Figure 4 provides a plot of the natural logarithm of the concentration of sevoflurane versus time. The first data point shown in Fig. 4 corresponds to breath samples taken in the patient’s hospital room approximately five hours prior to the start of his surgery. The low concentration level determined (approximately 2.5 ppbv on average) was similar to that found in the room air sample. After surgery, the room air sevoflurane concentrations were always found to be insignificant compared to that found in the exhaled breath samples.

Fig. 4
figure 4

Graph of the natural logarithm of the concentration of sevoflurane in exhaled breath versus time to illustrate the washout characteristics of sevoflurane. The data points arise from an analysis of breath samples taken from a male patient prior to and following his surgery. The intensities of the product ion CHF2+ in cps were used to determine the concentrations of sevoflurane in the exhaled breath samples. All measurements were taken using an E/N of 147 Td

Using an exponential fit, a washout half-life of 4.4 h has been determined for this patient. A meaning to this half-life will only be obtained once we have completed a full clinical study involving many other patients. However, it is of note that this half-life is sufficiently long to ensure that even more than sixty hours after surgery the patient still had high levels of sevoflurane in his exhaled breath (~ 2900 ppbv) and hence would have had substantial concentrations in his systemic circulation upon discharge.

4 Concluding remarks

Key aims of this study have been to identify the product ions resulting from the reactions of O2 with isoflurane, enflurane, desflurane and sevoflurane and to determine their relative intensities as a function of E/N. O2 reacts with the fluranes predominantly via dissociative charge transfer [15, 16], with the exothermicity of the initial charge transfer reaction being generally transferred to the internal energy of the product ion [17]. This internal energy gained may be sufficient to break bonds (dissociative charge transfer), and, if not, collisional processes in the drift tube can increase the internal energy leading to various product ions. For all of the four fluranes, it is found that only one product ion needs to be used for analytical purposes, namely CHF2+. In our earlier PTR-ToF-MS study involving the four inhalation anaesthetics with H3O+ as the reagent ion, concerns were raised with regards to the dramatic decrease in product ions signal intensities under the ‘humid’ compared to the ‘normal’ drift tube operating conditions [3]. A similar behaviour is reported in this paper for the product ions resulting from the reactions of O2 with the fluranes. Therefore, and independent of the reagent ion used, direct (i.e. no dilution) measurements of exhaled breath will reduce the analytical sensitivities of soft chemical ionisation mass spectrometric techniques to monitor these halogenated compounds. However, even with the loss of product ions, this study, and an earlier one (investigating the decrease of isoflurane in the breath of patients following liver transplant surgery [18]), shows that this is not a significant issue. This is because of the extremely high concentrations of inhalation anaesthetics that remain in the human body for a considerable time following the completion of a general anaesthesia using fluranes. Thus, the product ion(s) used to detect an anaesthetic will still have more than sufficient intensities even for much less sensitive (and hence cheaper) on-line soft chemical ionisation mass spectrometers than the one used in this study, even for those measurements that take place days or weeks after surgery.

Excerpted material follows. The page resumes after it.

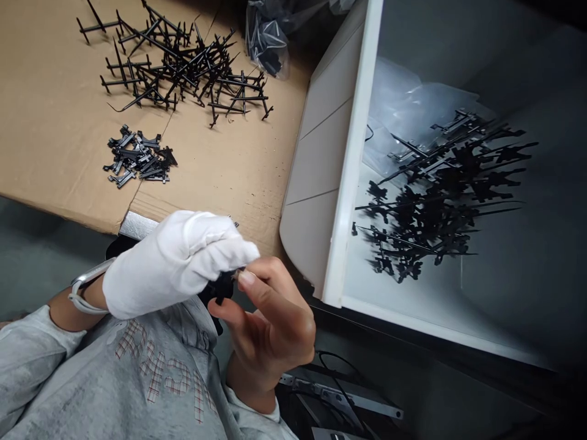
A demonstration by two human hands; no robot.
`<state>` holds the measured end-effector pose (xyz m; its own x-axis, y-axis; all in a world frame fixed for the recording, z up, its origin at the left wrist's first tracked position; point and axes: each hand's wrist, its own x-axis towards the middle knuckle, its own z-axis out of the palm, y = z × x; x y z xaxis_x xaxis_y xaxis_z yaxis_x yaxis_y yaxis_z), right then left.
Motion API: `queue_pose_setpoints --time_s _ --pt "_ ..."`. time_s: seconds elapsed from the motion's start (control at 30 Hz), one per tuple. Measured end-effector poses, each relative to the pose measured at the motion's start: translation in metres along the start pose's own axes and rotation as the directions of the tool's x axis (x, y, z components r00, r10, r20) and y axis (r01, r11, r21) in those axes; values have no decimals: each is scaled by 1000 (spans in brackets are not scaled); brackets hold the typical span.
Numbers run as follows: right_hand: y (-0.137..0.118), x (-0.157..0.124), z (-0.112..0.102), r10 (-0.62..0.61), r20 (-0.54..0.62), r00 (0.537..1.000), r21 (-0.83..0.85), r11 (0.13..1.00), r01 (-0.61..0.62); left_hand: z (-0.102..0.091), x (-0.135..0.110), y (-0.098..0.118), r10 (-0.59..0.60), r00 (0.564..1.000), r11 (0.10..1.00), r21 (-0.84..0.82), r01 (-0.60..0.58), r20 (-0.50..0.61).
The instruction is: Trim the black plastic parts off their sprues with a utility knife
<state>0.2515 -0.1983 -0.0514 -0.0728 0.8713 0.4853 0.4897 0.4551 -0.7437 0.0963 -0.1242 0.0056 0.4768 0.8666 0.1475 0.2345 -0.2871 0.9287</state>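
Observation:
My left hand [177, 260], in a white glove, is closed around a small black plastic part [220, 288] close to my chest. My bare right hand [270, 318] pinches the same black part from the right with thumb and fingers. Most of the part is hidden between the two hands. On the cardboard sheet [229, 165] ahead lie a heap of black plastic runner frames [183, 64] and a smaller pile of separated black pieces [137, 160].
A white bin [353, 171] on the right holds a clear bag and a tangle of black plastic frames [440, 195]. A clear plastic bag [268, 33] lies at the cardboard's far edge. Dark equipment with cables [339, 391] sits below my hands.

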Motion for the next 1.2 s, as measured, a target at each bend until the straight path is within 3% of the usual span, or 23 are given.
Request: queue_pose_setpoints --time_s 0.17,0.27,0.6,0.8,0.93,1.03,1.13,1.2 --pt "-7 14 1 -103 -102 989 -47 994 98 -1 0 0 75 997 997 19 -75 -28" --pt "-10 15 2 -90 -151 984 -57 995 82 -1 0 -1 123 992 990 73 -121 -33" --pt "-17 16 8 -12 -210 978 -99 995 -9 0 -2 -3 102 993 987 128 -94 -56" --pt "-13 19 9 -83 -180 980 -159 986 54 -1 -1 -5 79 995 992 100 -73 -55" --pt "-8 21 8 -218 -179 959 -203 962 181 -2 -1 -4 159 986 979 138 -150 -58" --pt "-10 20 9 -138 -197 971 -166 980 106 -3 -2 -2 226 972 957 198 -210 -66" --pt "-14 17 9 -26 -218 976 -108 994 2 -5 -3 -1 223 973 960 187 -207 -67" --pt "-15 16 9 -16 -230 973 -87 996 -5 -5 -3 0 205 976 968 159 -192 -69"
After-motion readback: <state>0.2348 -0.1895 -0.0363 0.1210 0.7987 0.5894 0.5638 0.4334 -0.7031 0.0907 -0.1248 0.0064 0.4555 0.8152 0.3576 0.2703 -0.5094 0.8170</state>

The washout study of anaesthetics from the body form a part of major clinical study we have been undertaking for several years, and involving various soft chemical ionisation spectrometric techniques. These studies provide useful information that can be used to determine what influences the rate of elimination of the inhalation anaesthetics from the human body. This will be the subject of a later and more detailed clinical paper.